This is slowly (nay quickly) driving me insane - I have an mailmerge IF
condition to help me spot pending appointments easily

If { MERGEFIELD Myfield \@ "dd/MM/yyyy" } > { DATE \@ "dd/MM/yyyy" } {
MERGEFIELD Myfield \@ "ddd dd MMM hh:mm" } {MERGEFIELD Myfield \@ "dd/MM"}

pseudo = If myfield is after today (pending) then, display mydate in long
date format, else mydate as short date format e.g.:

IF 31/10/2007 > 23/10/2007 = "Wed 31 Oct 07:00" = great

IF 22/10/2007 > 23/10/2007 = "22/10" = great


After a week of (seemingly) no problems - Today I uncovered a gremlin


IF 06/11/2007 > 23/10/2007 is returning "06/11" ????? - that's True isn't
it?


I have always had problems getting MS Word (XP 2002) to interpret UK/English
dates - I thought after DDE connection (albeit it very incovenient) my
troubles were over
Just looking at these examples myself (as i type here) I can see that
despite 06/11/2007 displayed in full, formatted correctly (UK day/month),
interpreted (from XL) & displayed correctly, connected as DDE - this is
'still' just a fudge for the folks over in blighty - it is clearly evident
that MS Word 'still' thinks this is US 11th June 2007 & i am about to try
few more dates to confirm it

Is it fair to say MS Word just doesn't know what day it is?

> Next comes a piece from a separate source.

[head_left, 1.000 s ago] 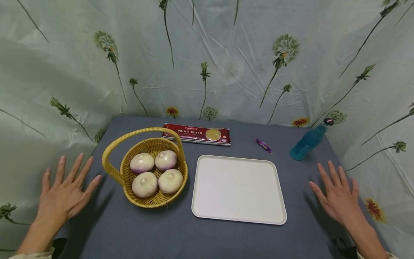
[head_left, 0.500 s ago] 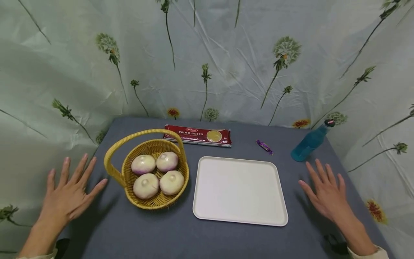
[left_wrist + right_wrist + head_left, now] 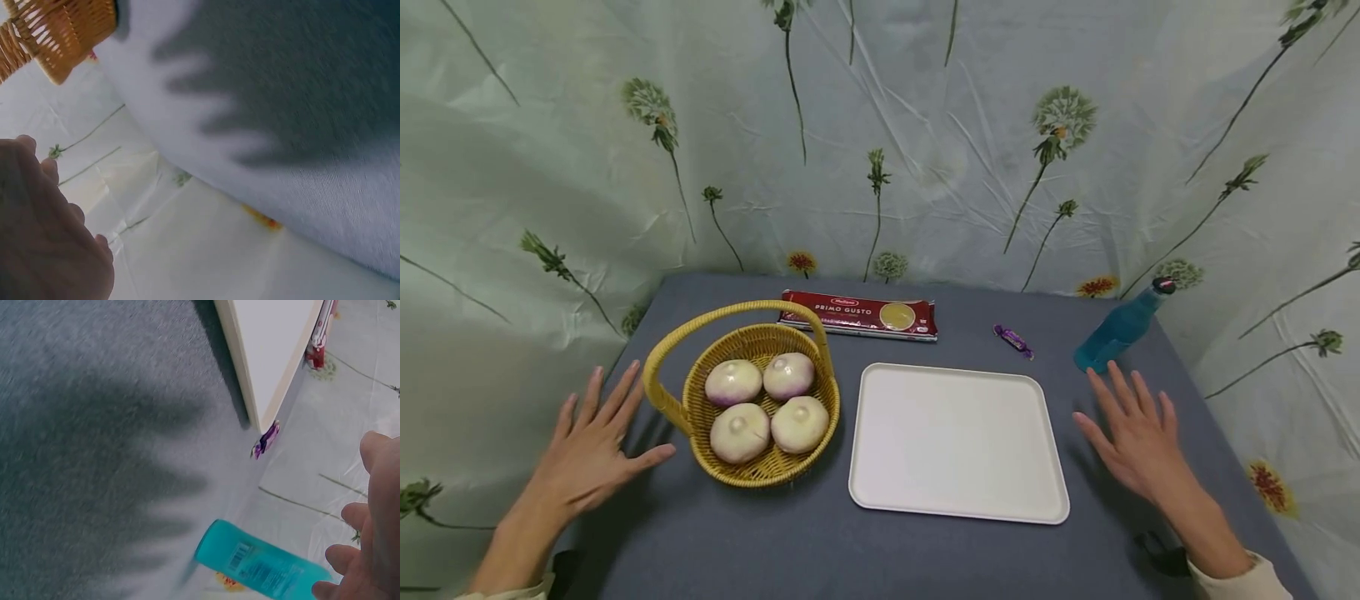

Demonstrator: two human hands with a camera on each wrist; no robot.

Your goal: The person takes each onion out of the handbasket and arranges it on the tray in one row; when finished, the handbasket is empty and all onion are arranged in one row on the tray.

Or am I missing
something obvious or do I give up gracefully?
 
J

Jay Freedman

Hi Jethro,

What you're missing is that Word fields don't do date arithmetic. The
results of the two internal fields beign compared here are _strings_ and the
"greater than" comparison is doing an alphanumeric comparison of those
strings. So whenever the day number of the merge field is less than the day
number of today -- in your example, "06" is alphanumerically less than
"23" -- the result of the comparison is False. It has nothing to do with US
vs. UK or what Word "thinks" of the date.

The only reliable way to express dates so they can be compared
alphanumerically is with the format "yyyyMMdd", in decreasing unit order.
Try rewriting the first part of your field as

If { MERGEFIELD Myfield \@ "yyyyMMdd" } > { DATE \@ "yyyyMMdd" }

--
Regards,
Jay Freedman
Microsoft Word MVP
Email cannot be acknowledged; please post all follow-ups to the newsgroup so
all may benefit.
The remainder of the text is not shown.